To me a really good watercolor painting is created by an artist who understands working from light to dark, creating edges without always using lines, and celebrating the nature of working with water as a medium. Watercolorists get the job done with an economy of strokes and definition. I believe this process lends itself to a trained observer who can process the image in advance and deliver a seemingly quick and immediate response to the forms and contrast in the subject. Watercolor looks like it should be easy, but that isn’t always so. Successful watercolor paintings are a culmination of practiced techniques in both seeing and painting. Making a mistake in watercolor isn’t always correctable. Having control of the medium without overworking it and tightening up takes time.
Having said this, I will have to allow myself many more paintings and a lot more time. As with my collages, I think simpler compositions may help in my quest for this controlled spontaneity I long for. The landscape attempts of late may give way to some still life subjects. Because I dislike working from my photographs, I may have to drag the supplies outside and work in ‘plein air,’ or on location. My kitchen has an abundance of fruits and vegetables that would allow me to work directly from observation. As a teacher I would suggest to my students that this was the best way to work in any realistic vein. Maybe it is time for me to take a little of my own advice.
Today’s painting was done from a photo taken where my nephew launched his kayak for the first time. He built the kayak himself and initially the launch was to take place on one of the Finger Lakes. When we arrived at the lake site the winds were causing some choppy water and he decided to move to the inlet, which is location for my painting. A painting of my nephew in his beautiful kayak may be the subject of a future attempt.

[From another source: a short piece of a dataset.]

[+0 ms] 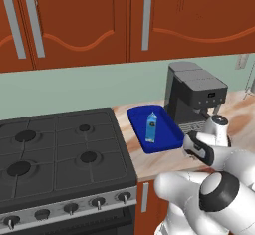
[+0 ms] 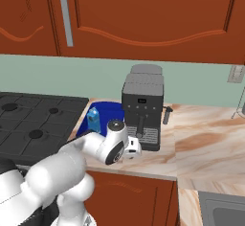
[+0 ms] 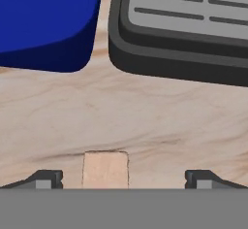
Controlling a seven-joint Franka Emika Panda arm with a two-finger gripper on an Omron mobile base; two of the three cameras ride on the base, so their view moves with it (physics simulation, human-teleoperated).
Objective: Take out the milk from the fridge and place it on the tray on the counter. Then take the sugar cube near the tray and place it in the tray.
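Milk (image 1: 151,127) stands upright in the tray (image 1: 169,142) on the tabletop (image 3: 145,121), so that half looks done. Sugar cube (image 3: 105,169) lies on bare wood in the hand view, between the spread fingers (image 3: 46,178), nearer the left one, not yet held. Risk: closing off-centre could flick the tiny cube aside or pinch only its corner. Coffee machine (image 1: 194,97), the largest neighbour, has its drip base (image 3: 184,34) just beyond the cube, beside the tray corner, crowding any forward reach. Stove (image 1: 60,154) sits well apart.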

It was a sunny, autumn afternoon and the water wasn’t as blue as I have painted it. I felt there was already enough murky brown in the painting, so I left the blue tones that were meant to be the lighter layers. A little overworked, and not exactly what I was hoping for, this painting motivates me to keep trying. Two friends, Debby and Lew, who happen to be the most accomplished painters I know, are inspiration for anyone trying to learn how to do a watercolor. Their work exemplifies what I someday hope to achieve. For now, I remind myself that this is a process and the journey is more important than each individual product along the way. Now it is time to show up in the kitchen to create a little dinner. Eggplant Parmigiana is on the menu for tonight. Hopefully it will be better than my painting.